Feel-good climate news: are the Channel Islands an "Ocean Acidification Refugia"?
It has been an honor to work with Dr. Lydia Kapsenberg and Liz Weinberg on this new ONMS webstory:
A Safe Haven in a Changing World Can Channel Islands National Marine Sanctuary Serve as a Local Refuge Against Ocean Acidification?
To promote this story, check out this "Situation Report" submitted to ONMS weekly:
Northern Channel Islands Ocean Acidification Refugia webstory released by ONMS
Due to their position in the California Current, and their location along the coast of California, the Northern Channel Islands are home to a diverse assemblage of ecologically and economically important species. One of the drivers of this diversity are the strong seasonal upwellings pulses that bring nutrient rich waters to the Santa Barbara Channel. However, upwelled waters are low in pH, and thus expose organisms to more acidic waters. Coupled with ocean acidification, upwelling pulses can synergistically impact marine organisms at multiple trophic levels across food webs. A recent study Dr. Lydia Kapsenberg, former UC Santa Barbara PhD student, showed that the north-facing beaches around the Northern Channel Islands may be unaffected by drops in pH due to upwelling. Because ocean acidification is an ongoing problem, areas that are productive but that might be spared from the impacts of ocean acidification are of critical concern. In effect, the Northern Channel Islands may represent a refugia for organisms that live in areas that are exposed to upwelling pulses. These findings can be used by marine managers for conservation and/or restoration efforts, and to enhance marine protected areas. CINMS Sea Grant fellow Pike Spector worked with Dr.
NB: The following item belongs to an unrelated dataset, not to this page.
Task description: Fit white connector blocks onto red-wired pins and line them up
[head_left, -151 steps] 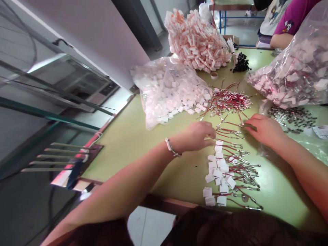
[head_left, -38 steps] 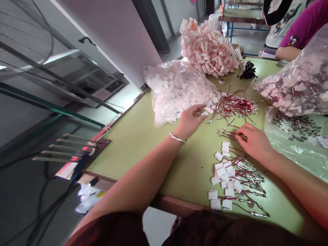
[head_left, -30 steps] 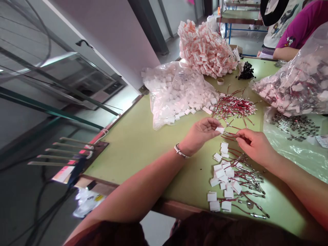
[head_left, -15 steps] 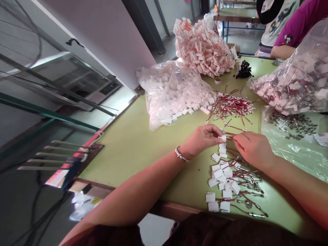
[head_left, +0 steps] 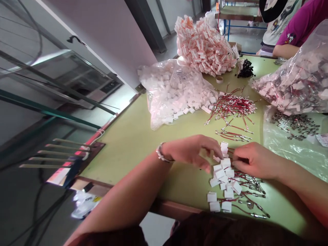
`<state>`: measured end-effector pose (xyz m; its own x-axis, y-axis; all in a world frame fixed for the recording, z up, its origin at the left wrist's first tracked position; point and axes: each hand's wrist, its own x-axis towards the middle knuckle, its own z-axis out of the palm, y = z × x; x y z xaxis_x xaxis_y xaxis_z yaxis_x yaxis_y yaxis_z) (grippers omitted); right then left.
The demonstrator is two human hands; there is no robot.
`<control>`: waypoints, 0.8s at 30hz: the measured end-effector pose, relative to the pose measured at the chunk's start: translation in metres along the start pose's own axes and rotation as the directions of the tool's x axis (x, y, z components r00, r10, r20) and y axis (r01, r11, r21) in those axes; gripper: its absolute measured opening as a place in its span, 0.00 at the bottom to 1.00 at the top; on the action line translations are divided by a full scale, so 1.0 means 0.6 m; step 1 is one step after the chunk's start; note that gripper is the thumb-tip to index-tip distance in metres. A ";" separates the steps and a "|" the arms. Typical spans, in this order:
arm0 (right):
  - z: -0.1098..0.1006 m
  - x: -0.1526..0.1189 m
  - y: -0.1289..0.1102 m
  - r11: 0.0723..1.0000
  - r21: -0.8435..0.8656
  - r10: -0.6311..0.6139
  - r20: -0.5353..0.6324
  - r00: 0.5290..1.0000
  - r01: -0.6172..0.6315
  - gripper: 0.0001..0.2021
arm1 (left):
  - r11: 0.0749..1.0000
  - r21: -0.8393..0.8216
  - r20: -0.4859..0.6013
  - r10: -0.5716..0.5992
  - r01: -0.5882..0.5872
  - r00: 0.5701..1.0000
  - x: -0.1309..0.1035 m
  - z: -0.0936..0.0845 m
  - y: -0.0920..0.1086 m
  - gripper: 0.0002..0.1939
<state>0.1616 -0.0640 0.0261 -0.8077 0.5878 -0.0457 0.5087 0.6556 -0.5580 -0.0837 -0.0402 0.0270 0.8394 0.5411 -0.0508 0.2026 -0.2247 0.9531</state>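
My left hand (head_left: 198, 152) is open, its fingers apart, beside a group of white plastic connector housings (head_left: 219, 173). Its fingertips are near or touching the upper housings; I cannot tell which. My right hand (head_left: 253, 160) is curled at the right of the group, thumb and fingertips drawn together around a red wire, mostly hidden by the fingers. Red wires (head_left: 247, 196) with metal ends run rightward from the housings. Above my hands, several loose red wires (head_left: 234, 136) lie in a small row, with a larger heap of red wires (head_left: 234, 106) behind them.
A clear plastic bag of white housings (head_left: 176, 92) lies at the back left of the green table (head_left: 128, 140). Behind it rises a pile of pinkish-white connectors (head_left: 205, 48). At the right are a filled bag (head_left: 294, 82) and small metal parts (head_left: 294, 124). A person's purple sleeve (head_left: 297, 27) shows beyond.
My left hand has let go of a white housing, opened, and moved down and left. My right hand has moved slightly downward. The small row of red wires is now uncovered.
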 end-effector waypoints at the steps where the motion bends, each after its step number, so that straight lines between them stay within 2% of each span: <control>1: -0.008 -0.005 -0.004 0.999 0.044 0.010 0.049 0.999 -0.012 0.09 | 0.999 0.025 -0.030 -0.028 0.029 0.999 -0.011 -0.016 0.000 0.14; 2: -0.015 -0.009 -0.007 0.996 0.073 0.037 0.077 0.996 -0.042 0.08 | 0.995 0.052 -0.170 -0.073 0.083 0.983 -0.020 -0.032 -0.003 0.10; 3: -0.022 -0.011 -0.008 0.992 0.090 0.078 0.082 0.994 -0.085 0.08 | 0.986 0.062 -0.362 -0.125 0.157 0.924 -0.026 -0.046 -0.009 0.08; 4: -0.027 -0.010 -0.006 0.986 0.099 0.132 0.061 0.989 -0.137 0.09 | 0.971 0.045 -0.560 -0.170 0.235 0.811 -0.029 -0.060 -0.017 0.09; 5: -0.031 -0.006 -0.004 0.978 0.100 0.183 0.020 0.983 -0.184 0.10 | 0.957 0.023 -0.693 -0.193 0.288 0.695 -0.029 -0.072 -0.026 0.11; 6: -0.033 0.001 0.000 0.972 0.086 0.220 -0.028 0.975 -0.217 0.11 | 0.944 0.029 -0.764 -0.191 0.328 0.616 -0.025 -0.083 -0.035 0.11; 7: -0.034 0.012 0.005 0.970 0.049 0.242 -0.075 0.967 -0.239 0.11 | 0.929 0.076 -0.800 -0.161 0.363 0.579 -0.018 -0.093 -0.043 0.10; 8: -0.033 0.025 0.009 0.967 -0.010 0.251 -0.111 0.961 -0.254 0.10 | 0.907 0.163 -0.808 -0.103 0.388 0.581 -0.009 -0.102 -0.050 0.08; 11: -0.020 0.070 0.018 0.933 -0.221 0.258 -0.139 0.956 -0.284 0.09 | 0.796 0.468 -0.735 0.111 0.382 0.669 0.027 -0.120 -0.069 0.12; 13: -0.006 0.095 0.020 0.891 -0.307 0.311 -0.128 0.942 -0.336 0.08 | 0.740 0.558 -0.695 0.169 0.376 0.699 0.048 -0.126 -0.083 0.15; 15: 0.009 0.110 0.020 0.845 -0.370 0.360 -0.136 0.923 -0.385 0.08 | 0.687 0.617 -0.654 0.176 0.384 0.736 0.064 -0.127 -0.099 0.16; 17: 0.020 0.116 0.020 0.821 -0.422 0.359 -0.143 0.922 -0.385 0.07 | 0.625 0.672 -0.615 0.171 0.397 0.770 0.071 -0.126 -0.114 0.14; 21: 0.023 0.115 0.018 0.813 -0.473 0.325 -0.112 0.939 -0.338 0.07 | 0.568 0.706 -0.606 0.176 0.423 0.776 0.075 -0.122 -0.132 0.12; 24: 0.008 0.110 0.018 0.828 -0.425 0.355 -0.111 0.928 -0.367 0.07 | 0.559 0.718 -0.591 0.176 0.414 0.788 0.080 -0.121 -0.133 0.13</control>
<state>0.1123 -0.0205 0.0130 -0.5362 0.8309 -0.1485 0.8441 0.5280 -0.0933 -0.0964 0.0625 -0.0299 0.3988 0.8653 0.3037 0.8229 -0.4838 0.2979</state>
Kapsenberg to share this story with the general public. Link to webstory: https://sanctuaries.noaa.gov/news/feb20/channel-islands-ocean-acidification-refuge.html
Significance: Ocean acidification threatens many commercially and ecologically important organisms. As our understanding of these impacts increases, areas of special concern need to be identified for conservation. Further, ocean acidification, coupled with strong seasonal upwelling pulses, may synergistically impact marine life beyond what has already been studied. Because of their position on the coast, the Northern Channel Islands may serve as an ocean acidification refugia because they are immune to the deleterious drops in pH caused by upwelling.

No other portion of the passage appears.